> _Activity_:
Repeat every record below exactly as it appears.

[Stored records]
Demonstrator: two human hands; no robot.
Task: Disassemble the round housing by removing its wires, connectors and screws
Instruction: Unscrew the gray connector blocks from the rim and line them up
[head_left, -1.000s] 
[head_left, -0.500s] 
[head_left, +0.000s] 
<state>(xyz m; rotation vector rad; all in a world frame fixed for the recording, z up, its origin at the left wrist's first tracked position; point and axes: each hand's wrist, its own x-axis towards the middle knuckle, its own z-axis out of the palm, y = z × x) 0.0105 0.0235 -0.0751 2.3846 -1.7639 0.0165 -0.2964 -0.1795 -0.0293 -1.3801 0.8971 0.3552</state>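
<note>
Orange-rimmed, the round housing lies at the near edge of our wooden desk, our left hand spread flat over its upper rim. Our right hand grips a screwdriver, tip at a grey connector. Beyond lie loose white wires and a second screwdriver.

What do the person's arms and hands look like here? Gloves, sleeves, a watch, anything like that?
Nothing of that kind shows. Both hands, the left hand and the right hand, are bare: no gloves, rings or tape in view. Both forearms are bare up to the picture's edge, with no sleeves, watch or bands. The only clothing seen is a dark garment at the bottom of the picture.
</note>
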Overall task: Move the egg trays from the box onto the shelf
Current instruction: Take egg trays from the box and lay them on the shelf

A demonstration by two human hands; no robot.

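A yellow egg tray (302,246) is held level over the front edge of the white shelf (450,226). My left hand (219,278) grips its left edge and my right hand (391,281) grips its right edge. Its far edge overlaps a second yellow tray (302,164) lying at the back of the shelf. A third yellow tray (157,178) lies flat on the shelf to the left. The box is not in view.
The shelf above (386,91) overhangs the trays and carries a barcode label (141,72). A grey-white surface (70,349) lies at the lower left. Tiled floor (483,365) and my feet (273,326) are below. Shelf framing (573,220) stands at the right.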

> _Result of this exercise_:
Demonstrator: two human hands; no robot.
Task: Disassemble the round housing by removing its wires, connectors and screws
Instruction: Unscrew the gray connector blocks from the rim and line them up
[head_left, -1.000s] 
[head_left, -0.500s] 
[head_left, +0.000s] 
<state>(xyz m; rotation vector rad; all in a world frame fixed for the recording, z up, its origin at the left wrist's first tracked position; point and axes: each hand's wrist, its own x-axis towards the middle knuckle, its own z-axis out of the palm, y = z × x) 0.0105 0.0235 -0.0751 2.3846 -1.7639 0.0165 -0.2964 -0.1795 -0.0293 -1.3801 0.8971 0.3552</state>
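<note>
Orange-rimmed, the round housing lies at the near edge of our wooden desk, our left hand spread flat over its upper rim. Our right hand grips a screwdriver, tip at a grey connector. Beyond lie loose white wires and a second screwdriver.

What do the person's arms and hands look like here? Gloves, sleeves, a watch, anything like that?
Nothing of that kind shows. Both hands, the left hand and the right hand, are bare: no gloves, rings or tape in view. Both forearms are bare up to the picture's edge, with no sleeves, watch or bands. The only clothing seen is a dark garment at the bottom of the picture.
</note>
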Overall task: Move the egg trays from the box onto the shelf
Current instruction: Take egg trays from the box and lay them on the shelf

A demonstration by two human hands; no robot.

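A yellow egg tray (302,246) is held level over the front edge of the white shelf (450,226). My left hand (219,278) grips its left edge and my right hand (391,281) grips its right edge. Its far edge overlaps a second yellow tray (302,164) lying at the back of the shelf. A third yellow tray (157,178) lies flat on the shelf to the left. The box is not in view.
The shelf above (386,91) overhangs the trays and carries a barcode label (141,72). A grey-white surface (70,349) lies at the lower left. Tiled floor (483,365) and my feet (273,326) are below. Shelf framing (573,220) stands at the right.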

The full output has already been given.